Соседка снова пекла торт. Но у Жени язык не поворачивался назвать то, что она готовила, каким-то иным словом, кроме вертевшегося в уме «хрючева». С первого взгляда становилось понятно, что употреблять в пищу это несуразное нечто, украшенное сверху пожухлыми ягодами клубники вместе с зелеными листиками и припорошенное для красоты сахарной пудрой, вообще не рекомендуется. Однако Женя знала, что Анфиса Валентиновна ухитряется продавать эти «навозные кучи», как их окрестила Лена, каким-то законченным идиоткам, готовым выложить за них около трех тысяч рублей. «За ягодки плюс еще триста, – уточняла соседка в телефонных разговорах. – Фермерский продукт!»

«Продукт» покупался Анфисой Валентиновной в ближайшем самом дешевом супермаркете, по скидочной цене, почти совершенно сгнивший и омерзительный. Весь вечер она перебирала купленную ягоду, пытаясь выудить более-менее приличную, резала ее, маскировала битые бочка сахарной пудрой – словом, делала все, чтобы придать ей товарный вид. Женя никак не могла понять, кто все эти девицы, готовые платить деньги за то, что отнимает в общей сложности пару часов времени, если испечь самой. Ни разу они с Леной не соблазнились предложением «попробовать кусочек», справедливо полагая, что неделя в инфекционной больнице идет к «кусочку» бонусом.

Сегодняшняя «куча» выглядела особенно омерзительно, и Женя, подавив тошноту, отвернулась к своей плите, где разогревала картошку, которую не смогла одолеть вчера вечером – сил хватило только поджарить, а вот съесть – уже нет.

– Опять в больницу? – поинтересовалась Анфиса Валентиновна, помешивая в кастрюльке крем.

– Ну а куда еще? – вздохнула Женя. – С ночевой сегодня уйду, там санитарка одна в ночь, не успеет ничего.

– А завтра как же?

– А завтра приеду, посплю – и после обеда снова в больницу. – Женя выключила газ и с отвращением посмотрела в сковороду – есть совершенно расхотелось, приторный запах крема, разносившийся по кухне, лишил ее аппетита.

– Ты так долго не протянешь.

– Как будто выход есть!

– Комнату сдай, говорю, – сможешь иной раз санитарке денег сунуть, чтобы ночью посмотрела.

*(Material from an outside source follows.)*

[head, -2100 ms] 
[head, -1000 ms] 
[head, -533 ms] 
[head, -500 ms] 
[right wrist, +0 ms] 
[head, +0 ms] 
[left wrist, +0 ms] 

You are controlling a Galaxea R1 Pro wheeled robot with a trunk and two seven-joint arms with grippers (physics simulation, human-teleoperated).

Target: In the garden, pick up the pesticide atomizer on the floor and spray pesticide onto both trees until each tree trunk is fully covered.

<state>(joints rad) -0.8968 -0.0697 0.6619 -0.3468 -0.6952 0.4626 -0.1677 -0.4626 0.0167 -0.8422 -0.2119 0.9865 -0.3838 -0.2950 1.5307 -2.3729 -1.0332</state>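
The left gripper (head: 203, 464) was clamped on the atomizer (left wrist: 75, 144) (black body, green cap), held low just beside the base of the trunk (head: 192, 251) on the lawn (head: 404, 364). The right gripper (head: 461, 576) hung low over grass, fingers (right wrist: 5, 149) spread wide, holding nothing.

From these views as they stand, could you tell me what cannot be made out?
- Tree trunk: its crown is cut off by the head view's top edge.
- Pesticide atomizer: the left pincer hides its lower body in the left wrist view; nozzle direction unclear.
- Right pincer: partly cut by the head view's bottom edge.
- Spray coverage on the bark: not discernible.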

Деньги были для Анфисы Валентиновны богом, которому она поклонялась, и ей в голову не приходило, как, взяв в руки деньги, можно не выполнить то, за что они дадены. А вот Женя хорошо знала, что, сунув в карман халата тысячу, санитарка запросто не подойдет к Лене ни разу за ночь, и только утром сменит простыни, чтобы Женя не обнаружила сестру лежащей в луже. Все это она уже проходила…

Александра

Я ехала в город, радуясь отсутствию охраны – папа почему-то забыл о своем обещании приставить ко мне кого-нибудь, а я благоразумно не напомнила, лишние глаза и уши мне совершенно ни к чему. Никите я позвонила, миновав пост ГИБДД, и он сразу взял трубку:

– Ну, что – выехали?

– Да, минут через пятнадцать буду у тебя.

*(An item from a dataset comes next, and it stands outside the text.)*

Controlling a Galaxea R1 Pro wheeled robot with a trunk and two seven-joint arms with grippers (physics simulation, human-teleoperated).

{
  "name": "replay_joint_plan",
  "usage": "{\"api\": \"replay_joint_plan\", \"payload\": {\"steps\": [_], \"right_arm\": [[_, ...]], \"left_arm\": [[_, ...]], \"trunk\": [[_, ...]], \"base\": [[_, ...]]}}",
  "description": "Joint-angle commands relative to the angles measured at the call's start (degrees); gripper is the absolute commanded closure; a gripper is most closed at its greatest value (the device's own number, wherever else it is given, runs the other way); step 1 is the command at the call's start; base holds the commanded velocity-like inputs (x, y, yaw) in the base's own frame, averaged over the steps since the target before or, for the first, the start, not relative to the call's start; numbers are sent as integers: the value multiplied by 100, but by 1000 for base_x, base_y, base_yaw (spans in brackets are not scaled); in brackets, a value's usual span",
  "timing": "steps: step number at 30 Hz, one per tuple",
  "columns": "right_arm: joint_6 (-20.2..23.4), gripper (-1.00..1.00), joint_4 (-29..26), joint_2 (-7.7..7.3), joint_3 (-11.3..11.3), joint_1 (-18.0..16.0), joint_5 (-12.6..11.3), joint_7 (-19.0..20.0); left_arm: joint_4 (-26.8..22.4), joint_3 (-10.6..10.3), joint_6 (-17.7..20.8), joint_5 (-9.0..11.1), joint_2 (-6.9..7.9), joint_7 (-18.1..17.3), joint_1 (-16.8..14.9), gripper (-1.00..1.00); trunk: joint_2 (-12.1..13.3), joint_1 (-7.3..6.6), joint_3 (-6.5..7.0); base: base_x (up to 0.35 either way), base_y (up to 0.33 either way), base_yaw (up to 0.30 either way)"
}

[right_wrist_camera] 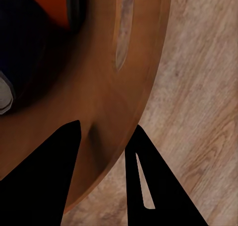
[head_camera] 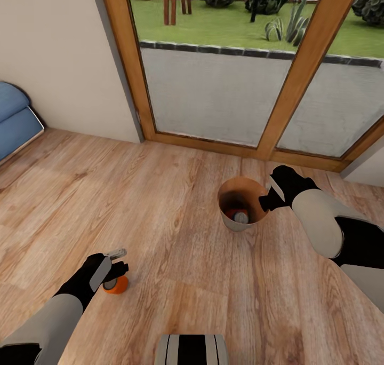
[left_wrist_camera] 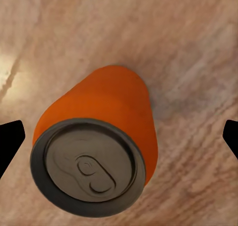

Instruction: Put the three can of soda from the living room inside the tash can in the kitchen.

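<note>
An orange can of soda [head_camera: 116, 285] [left_wrist_camera: 99, 132] stands upright on the wood-plank floor, silvery top up. My left gripper [head_camera: 118, 263] [left_wrist_camera: 119, 139] hangs just above it, open, with one finger on each side and a gap to both. The copper-brown tash can [head_camera: 234, 194] [right_wrist_camera: 144, 62] stands on the floor near the glass doors. My right gripper [head_camera: 265, 200] [right_wrist_camera: 105, 129] is shut on its rim, one finger inside the wall and one outside. Inside lie another orange can [head_camera: 232, 214] [right_wrist_camera: 62, 8] and the dark blue can [head_camera: 241, 217] [right_wrist_camera: 25, 57].
Wood-framed glass doors [head_camera: 298, 77] run along the far side, just beyond the bin. A blue sofa [head_camera: 13, 119] sits at the far left against a beige wall [head_camera: 58, 55]. A wall corner [head_camera: 368, 167] juts in at the right. My base [head_camera: 192, 349] shows at the bottom.
</note>
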Motion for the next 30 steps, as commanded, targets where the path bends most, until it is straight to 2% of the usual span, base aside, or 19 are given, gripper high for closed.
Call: {"api": "replay_joint_plan", "payload": {"steps": [1,12,17,30], "right_arm": [[1,100,-2,0,-25,-2,-61,11],[1,100,-2,15,-25,3,-61,4],[1,100,0,13,-25,3,-61,3],[1,100,6,6,-25,9,-61,2]], "left_arm": [[0,0,-1,0,0,0,0,-100],[5,0,1,1,0,-1,0,-100],[5,0,7,5,0,-14,0,-100],[1,0,8,5,0,-29,0,-100]], "trunk": [[0,-1,1],[0,-1,1],[-7,12,-110],[-7,12,-110]], "base": [[0,0,0],[0,0,0],[0,0,0],[0,0,0]]}}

– Вряд ли. Как раз на въезде в город перевернулся какой-то чудак на груженой фуре, вы бы свернули на Воронцово, через поселок быстрее, хоть и с другой стороны.

– Вот спасибо, что вовремя сказал. – Я перестроилась влево и свернула на проселок, ведущий в деревеньку Воронцово. – Тогда жди, пока я тут круги наматывать буду. И чайник поставь, я с утра не позавтракала почти.

– Может… в кафе лучше? – замялся Никита, и я догадалась, что ночь он провел не один, и, вполне очевидно, даме его на работу не нужно.

– Хорошо, давай в кафе.

– Тогда в «Макарун и капучино», – подытожил Никита, и я ухмыльнулась:

– Понятно, хоть сладенького поешь.

– И это тоже.

Воронцово я проехала довольно быстро, но застряла на въезде в город – там тоже произошла авария, такое впечатление, что все идиоты города разом выехали на трассу и решили продемонстрировать «удаль богатырскую».